Macroplea pubipennis

Scientific classification
- Kingdom: Animalia
- Phylum: Arthropoda
- Class: Insecta
- Order: Coleoptera
- Suborder: Polyphaga
- Infraorder: Cucujiformia
- Family: Chrysomelidae
- Genus: Macroplea
- Species: M. pubipennis
- Binomial name: Macroplea pubipennis (Reuter, 1875)

= Macroplea pubipennis =

- Genus: Macroplea
- Species: pubipennis
- Authority: (Reuter, 1875)

Species of beetle

Macroplea pubipennis is a species of leaf beetle of the subfamily Donaciinae that is endemic to Finland.

==Description==
The species are 6–7 mm in length and are straw-coloured. They also have long legs and antennae. The only differences between this species and Macroplea mutica is the shape of the elytral apex and male genitalia. They are underwater species, and live at depths of 25–50 cm.

==Distribution==
The species could be found in the Baltic Sea and from Gulf of Finland to the Bothnian Bay. So far, only two places where the species were found are known: Gulf of Finland and Archipelago Sea. Outside of Finland the species are not common.

==Ecology==
The species usually feed on aquatic plants, such as Myriophyllum, Potamogeton and Zannichellia.

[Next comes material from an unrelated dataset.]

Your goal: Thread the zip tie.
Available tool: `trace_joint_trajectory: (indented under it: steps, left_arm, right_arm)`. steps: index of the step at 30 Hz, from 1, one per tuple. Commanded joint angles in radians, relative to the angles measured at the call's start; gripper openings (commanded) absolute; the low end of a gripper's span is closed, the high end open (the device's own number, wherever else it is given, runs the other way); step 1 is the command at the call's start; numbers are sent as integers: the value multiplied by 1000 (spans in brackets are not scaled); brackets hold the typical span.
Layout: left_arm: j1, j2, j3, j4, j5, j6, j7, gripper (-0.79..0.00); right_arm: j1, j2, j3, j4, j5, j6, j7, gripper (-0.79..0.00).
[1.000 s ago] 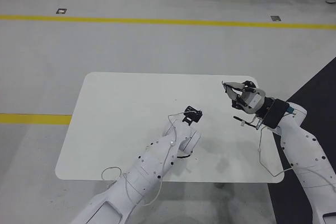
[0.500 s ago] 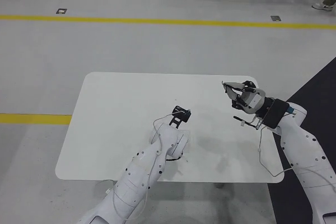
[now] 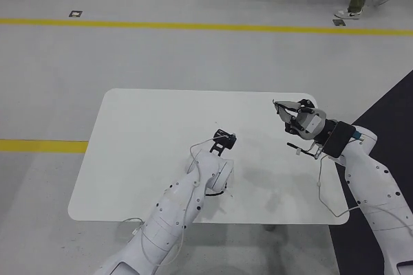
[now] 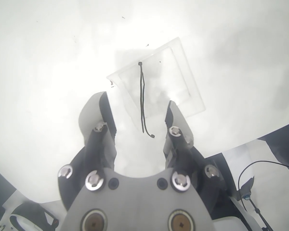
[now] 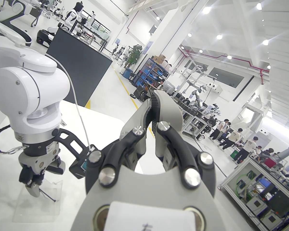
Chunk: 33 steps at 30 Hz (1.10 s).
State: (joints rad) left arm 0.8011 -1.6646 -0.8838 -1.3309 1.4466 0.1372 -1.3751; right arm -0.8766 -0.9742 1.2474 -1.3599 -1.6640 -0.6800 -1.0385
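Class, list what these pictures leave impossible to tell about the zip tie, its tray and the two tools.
Left wrist view: whether the zip tie is one folded strand or two ties; it is too thin and washed out by glare.
Left wrist view: the near edge of the clear tray, partly behind the fingers of the open left tool.
Right wrist view: whether the shut right tool pinches anything; its tips are too small.

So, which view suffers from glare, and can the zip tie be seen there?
Left wrist view: strong glare whitens the table, but the black zip tie on the clear tray contrasts well, ahead of the open left pincer. Right wrist view: ceiling lamps flare and the lens bends straight lines. Top view: even light.
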Motion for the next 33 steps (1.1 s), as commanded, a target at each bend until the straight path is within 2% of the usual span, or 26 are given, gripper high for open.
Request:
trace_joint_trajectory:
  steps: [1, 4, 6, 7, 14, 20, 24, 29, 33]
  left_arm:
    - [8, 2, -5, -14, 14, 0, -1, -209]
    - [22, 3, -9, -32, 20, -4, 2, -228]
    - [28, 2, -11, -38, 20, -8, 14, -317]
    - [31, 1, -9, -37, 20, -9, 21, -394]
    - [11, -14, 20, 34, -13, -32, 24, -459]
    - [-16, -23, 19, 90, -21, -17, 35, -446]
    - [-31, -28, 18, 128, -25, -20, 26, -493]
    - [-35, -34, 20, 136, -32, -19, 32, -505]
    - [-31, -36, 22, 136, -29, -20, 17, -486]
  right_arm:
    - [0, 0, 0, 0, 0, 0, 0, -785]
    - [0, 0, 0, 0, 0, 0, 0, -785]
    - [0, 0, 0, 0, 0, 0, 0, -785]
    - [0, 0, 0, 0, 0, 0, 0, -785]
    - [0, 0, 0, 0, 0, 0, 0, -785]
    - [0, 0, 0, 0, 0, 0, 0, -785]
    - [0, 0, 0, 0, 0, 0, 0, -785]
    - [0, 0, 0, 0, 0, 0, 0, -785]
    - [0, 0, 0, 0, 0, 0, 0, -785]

==Threat level and its factors==
The species are considered to be under VU status in Finland and is currently under protection of Nature Conservation Decree. They are threatened due to the construction and dredging, disturbances that are caused by boats. Also, by invasion of reeds that are unwelcome to such species, they are losing their taste for vegetation.